**WHAT THE TASK REQUIRES:** Reproduction of part of the material below, pictures omitted: copy exactly, and only, the lines starting with the one with "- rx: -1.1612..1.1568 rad" and going on through the one with "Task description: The".

**DATA SHOWN:**
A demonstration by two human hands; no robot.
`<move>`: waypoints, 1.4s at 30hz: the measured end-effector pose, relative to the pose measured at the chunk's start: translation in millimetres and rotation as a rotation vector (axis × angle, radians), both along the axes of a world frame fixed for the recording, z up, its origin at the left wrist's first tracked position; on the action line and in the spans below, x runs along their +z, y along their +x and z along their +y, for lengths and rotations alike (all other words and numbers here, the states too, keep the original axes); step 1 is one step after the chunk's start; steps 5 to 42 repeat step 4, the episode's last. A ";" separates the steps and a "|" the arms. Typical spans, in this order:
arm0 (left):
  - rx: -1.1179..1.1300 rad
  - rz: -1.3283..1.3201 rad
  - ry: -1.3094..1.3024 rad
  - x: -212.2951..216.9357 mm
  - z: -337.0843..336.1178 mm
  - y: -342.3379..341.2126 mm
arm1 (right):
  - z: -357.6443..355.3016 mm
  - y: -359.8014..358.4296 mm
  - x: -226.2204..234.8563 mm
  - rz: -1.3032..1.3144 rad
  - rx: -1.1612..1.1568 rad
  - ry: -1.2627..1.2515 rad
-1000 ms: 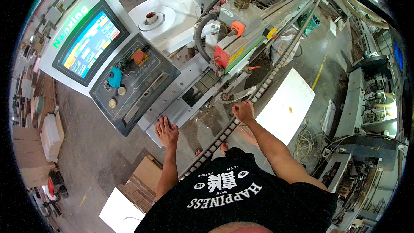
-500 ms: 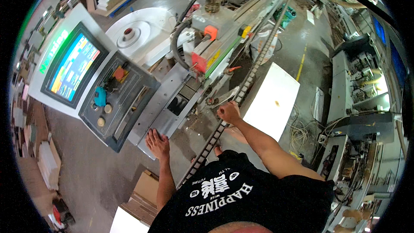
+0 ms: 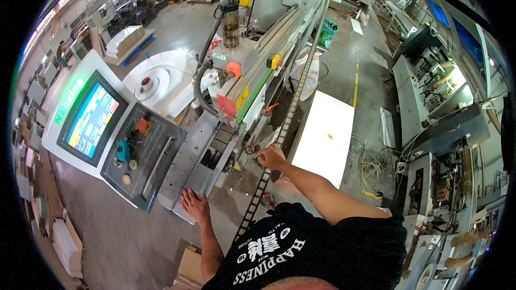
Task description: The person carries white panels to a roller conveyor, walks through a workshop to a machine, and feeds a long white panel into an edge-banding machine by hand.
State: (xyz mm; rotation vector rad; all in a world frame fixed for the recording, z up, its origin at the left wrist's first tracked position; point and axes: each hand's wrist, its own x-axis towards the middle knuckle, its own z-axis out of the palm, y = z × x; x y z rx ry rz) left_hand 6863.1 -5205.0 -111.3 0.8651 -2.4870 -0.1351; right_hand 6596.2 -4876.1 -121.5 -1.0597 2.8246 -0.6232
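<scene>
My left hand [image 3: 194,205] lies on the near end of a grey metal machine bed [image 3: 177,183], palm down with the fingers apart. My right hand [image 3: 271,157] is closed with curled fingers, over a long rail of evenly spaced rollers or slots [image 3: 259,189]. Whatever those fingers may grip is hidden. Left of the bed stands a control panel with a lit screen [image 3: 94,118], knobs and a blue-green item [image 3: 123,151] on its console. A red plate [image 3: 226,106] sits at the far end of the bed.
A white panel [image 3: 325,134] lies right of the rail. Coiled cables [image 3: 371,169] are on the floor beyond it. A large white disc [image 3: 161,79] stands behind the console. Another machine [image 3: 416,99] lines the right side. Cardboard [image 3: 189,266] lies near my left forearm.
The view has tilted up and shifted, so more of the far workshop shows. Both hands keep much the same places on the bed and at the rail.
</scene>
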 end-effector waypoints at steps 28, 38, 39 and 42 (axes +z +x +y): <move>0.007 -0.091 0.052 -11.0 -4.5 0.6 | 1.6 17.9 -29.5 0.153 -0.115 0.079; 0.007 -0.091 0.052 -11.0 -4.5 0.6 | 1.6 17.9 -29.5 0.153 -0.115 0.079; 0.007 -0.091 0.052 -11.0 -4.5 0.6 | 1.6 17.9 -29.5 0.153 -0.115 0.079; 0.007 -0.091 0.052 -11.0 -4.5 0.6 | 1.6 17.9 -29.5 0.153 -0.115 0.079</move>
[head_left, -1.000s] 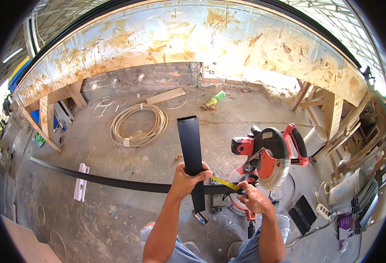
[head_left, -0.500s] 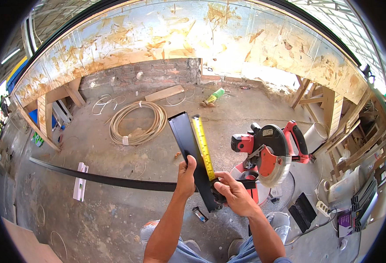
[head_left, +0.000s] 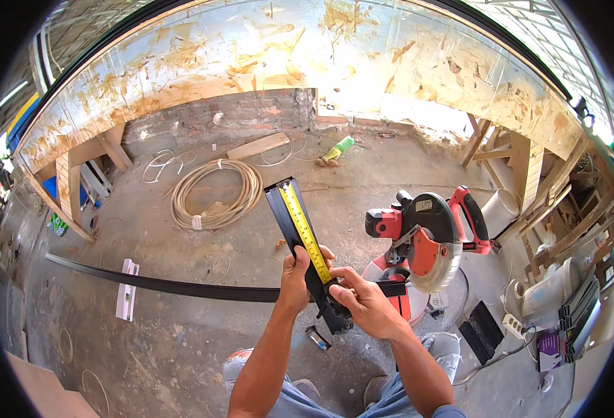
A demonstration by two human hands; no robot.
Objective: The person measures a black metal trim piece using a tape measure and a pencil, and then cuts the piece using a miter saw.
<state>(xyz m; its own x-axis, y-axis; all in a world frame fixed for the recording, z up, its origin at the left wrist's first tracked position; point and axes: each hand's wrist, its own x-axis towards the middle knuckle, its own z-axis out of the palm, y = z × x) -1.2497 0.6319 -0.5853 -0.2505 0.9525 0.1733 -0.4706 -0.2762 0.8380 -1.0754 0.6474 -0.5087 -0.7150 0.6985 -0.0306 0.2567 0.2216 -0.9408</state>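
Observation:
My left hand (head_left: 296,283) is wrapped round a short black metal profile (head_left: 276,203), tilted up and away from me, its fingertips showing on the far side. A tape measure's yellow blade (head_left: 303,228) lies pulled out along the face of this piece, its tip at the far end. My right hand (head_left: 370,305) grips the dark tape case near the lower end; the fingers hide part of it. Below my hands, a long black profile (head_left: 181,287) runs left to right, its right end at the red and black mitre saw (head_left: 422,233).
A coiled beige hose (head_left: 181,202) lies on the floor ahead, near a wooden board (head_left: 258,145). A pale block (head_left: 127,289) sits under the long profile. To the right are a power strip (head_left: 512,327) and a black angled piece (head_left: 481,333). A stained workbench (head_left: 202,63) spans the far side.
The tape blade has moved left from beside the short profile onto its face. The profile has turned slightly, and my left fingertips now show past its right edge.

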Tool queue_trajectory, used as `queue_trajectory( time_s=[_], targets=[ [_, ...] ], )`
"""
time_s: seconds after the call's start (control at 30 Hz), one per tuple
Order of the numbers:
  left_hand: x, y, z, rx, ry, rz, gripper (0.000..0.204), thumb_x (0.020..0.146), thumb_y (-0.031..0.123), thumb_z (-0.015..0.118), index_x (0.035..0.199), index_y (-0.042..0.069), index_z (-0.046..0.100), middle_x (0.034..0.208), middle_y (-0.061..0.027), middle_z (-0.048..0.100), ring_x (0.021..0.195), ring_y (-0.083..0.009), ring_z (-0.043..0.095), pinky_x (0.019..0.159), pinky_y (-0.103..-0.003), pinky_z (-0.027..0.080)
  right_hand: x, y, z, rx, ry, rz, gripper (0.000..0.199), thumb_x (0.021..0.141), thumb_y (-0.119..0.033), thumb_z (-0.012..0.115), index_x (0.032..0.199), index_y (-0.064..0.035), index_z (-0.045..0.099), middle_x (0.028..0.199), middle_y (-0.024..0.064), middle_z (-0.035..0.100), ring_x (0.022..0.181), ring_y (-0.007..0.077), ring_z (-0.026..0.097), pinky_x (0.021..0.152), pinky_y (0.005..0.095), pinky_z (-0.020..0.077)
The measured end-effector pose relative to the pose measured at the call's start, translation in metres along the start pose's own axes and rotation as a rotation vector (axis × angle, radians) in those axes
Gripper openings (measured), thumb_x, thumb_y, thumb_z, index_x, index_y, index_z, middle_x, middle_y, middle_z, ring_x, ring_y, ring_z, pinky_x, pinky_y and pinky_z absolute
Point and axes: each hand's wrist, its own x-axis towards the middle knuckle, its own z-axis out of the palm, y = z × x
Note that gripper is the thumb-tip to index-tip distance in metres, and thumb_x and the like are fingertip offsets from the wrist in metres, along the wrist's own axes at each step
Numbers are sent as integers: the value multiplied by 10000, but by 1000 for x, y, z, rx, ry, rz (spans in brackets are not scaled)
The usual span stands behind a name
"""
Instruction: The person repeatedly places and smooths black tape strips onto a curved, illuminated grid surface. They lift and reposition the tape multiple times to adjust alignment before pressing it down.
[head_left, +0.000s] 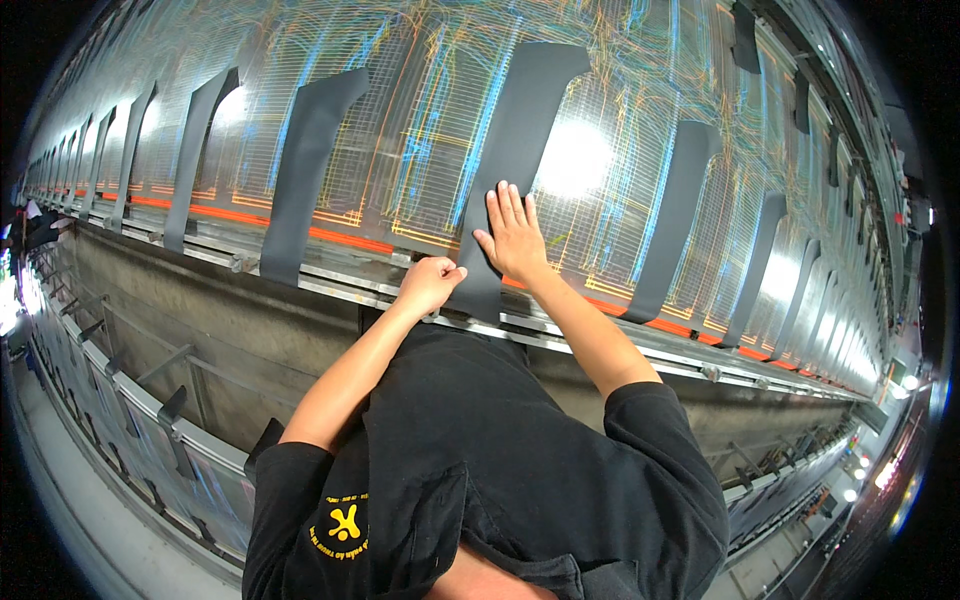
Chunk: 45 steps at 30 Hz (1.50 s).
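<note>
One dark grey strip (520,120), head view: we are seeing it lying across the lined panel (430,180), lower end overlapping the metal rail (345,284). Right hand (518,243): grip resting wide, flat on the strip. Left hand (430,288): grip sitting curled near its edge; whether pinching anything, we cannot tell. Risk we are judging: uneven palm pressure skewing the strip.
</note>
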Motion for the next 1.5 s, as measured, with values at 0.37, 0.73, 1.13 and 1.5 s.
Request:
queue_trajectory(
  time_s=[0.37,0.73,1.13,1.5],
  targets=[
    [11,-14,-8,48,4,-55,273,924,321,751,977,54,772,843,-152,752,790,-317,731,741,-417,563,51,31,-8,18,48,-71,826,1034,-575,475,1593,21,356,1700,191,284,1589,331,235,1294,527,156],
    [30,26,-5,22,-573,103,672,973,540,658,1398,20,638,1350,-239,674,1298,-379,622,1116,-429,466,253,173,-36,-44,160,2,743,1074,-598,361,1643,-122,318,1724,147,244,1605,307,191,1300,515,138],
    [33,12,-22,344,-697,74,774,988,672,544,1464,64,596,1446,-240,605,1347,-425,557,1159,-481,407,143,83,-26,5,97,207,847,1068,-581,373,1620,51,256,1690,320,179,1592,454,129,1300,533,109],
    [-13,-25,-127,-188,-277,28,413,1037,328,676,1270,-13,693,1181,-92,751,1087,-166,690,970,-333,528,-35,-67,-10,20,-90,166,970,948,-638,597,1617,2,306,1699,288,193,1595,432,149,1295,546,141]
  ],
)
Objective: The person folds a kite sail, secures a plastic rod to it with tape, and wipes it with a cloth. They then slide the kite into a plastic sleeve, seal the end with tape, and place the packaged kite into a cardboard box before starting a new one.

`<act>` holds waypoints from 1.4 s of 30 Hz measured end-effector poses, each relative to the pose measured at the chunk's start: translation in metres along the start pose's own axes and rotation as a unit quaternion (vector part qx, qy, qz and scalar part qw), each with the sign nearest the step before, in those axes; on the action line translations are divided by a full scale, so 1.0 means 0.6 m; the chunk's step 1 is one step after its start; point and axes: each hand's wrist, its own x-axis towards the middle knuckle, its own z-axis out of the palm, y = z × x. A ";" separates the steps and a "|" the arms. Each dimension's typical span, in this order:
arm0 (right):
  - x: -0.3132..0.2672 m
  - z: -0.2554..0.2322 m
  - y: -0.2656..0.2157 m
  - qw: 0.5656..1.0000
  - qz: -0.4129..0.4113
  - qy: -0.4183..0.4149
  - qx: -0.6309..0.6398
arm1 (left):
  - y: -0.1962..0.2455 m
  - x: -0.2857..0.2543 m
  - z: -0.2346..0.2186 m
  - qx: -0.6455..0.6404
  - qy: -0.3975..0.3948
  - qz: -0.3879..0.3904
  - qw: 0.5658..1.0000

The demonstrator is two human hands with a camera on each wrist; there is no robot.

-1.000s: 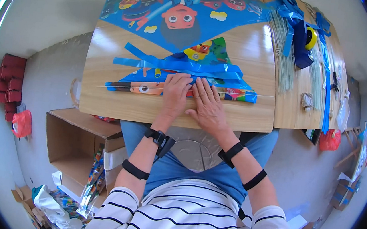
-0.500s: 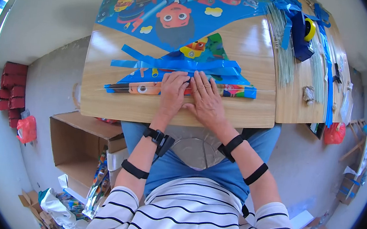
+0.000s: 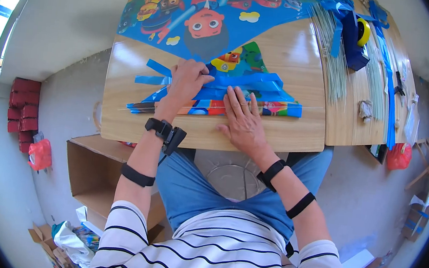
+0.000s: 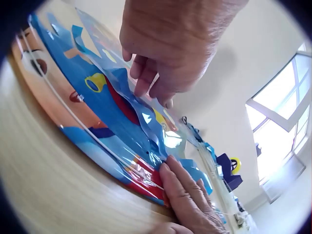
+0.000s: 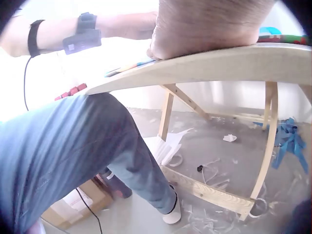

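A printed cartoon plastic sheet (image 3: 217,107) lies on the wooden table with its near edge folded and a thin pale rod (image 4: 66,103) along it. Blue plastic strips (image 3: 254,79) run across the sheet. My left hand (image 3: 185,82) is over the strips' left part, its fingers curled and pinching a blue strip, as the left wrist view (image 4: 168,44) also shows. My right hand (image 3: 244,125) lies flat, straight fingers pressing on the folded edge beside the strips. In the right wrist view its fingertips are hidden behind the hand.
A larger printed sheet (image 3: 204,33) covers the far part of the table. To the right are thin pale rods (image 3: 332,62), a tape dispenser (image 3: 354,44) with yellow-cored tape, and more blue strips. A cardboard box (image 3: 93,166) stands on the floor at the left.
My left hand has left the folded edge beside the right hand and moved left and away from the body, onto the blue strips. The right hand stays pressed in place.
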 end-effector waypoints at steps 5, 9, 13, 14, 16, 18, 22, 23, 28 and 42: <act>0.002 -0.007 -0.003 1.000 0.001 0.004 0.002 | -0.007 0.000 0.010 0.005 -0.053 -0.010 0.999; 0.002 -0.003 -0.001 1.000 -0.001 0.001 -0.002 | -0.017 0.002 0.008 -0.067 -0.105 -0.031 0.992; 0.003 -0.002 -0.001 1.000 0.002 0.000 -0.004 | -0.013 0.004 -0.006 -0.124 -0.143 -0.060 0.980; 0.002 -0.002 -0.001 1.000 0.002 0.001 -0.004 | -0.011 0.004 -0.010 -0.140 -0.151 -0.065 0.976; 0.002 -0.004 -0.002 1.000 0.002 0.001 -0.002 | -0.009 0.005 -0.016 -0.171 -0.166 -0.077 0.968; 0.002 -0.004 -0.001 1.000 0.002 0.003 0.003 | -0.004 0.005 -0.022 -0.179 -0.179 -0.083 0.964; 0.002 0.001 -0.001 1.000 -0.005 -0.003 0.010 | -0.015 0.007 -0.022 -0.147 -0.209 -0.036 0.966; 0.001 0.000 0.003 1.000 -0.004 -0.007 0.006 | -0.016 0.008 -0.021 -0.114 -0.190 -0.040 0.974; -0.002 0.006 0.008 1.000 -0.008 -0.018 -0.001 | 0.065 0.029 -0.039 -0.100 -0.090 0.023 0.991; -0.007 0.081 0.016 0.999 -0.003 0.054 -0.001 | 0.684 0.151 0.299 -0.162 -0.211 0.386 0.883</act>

**EXERCISE ANSWER:**
  - rx: -1.1612..1.1568 rad
  - ry: -1.2627..1.2515 rad
-1000 ms: 
-500 ms: 
+0 ms: 
Task description: The person carries white panels to a roller conveyor, walks through a workshop to a machine, and feeds a long white panel into an edge-banding machine by hand.

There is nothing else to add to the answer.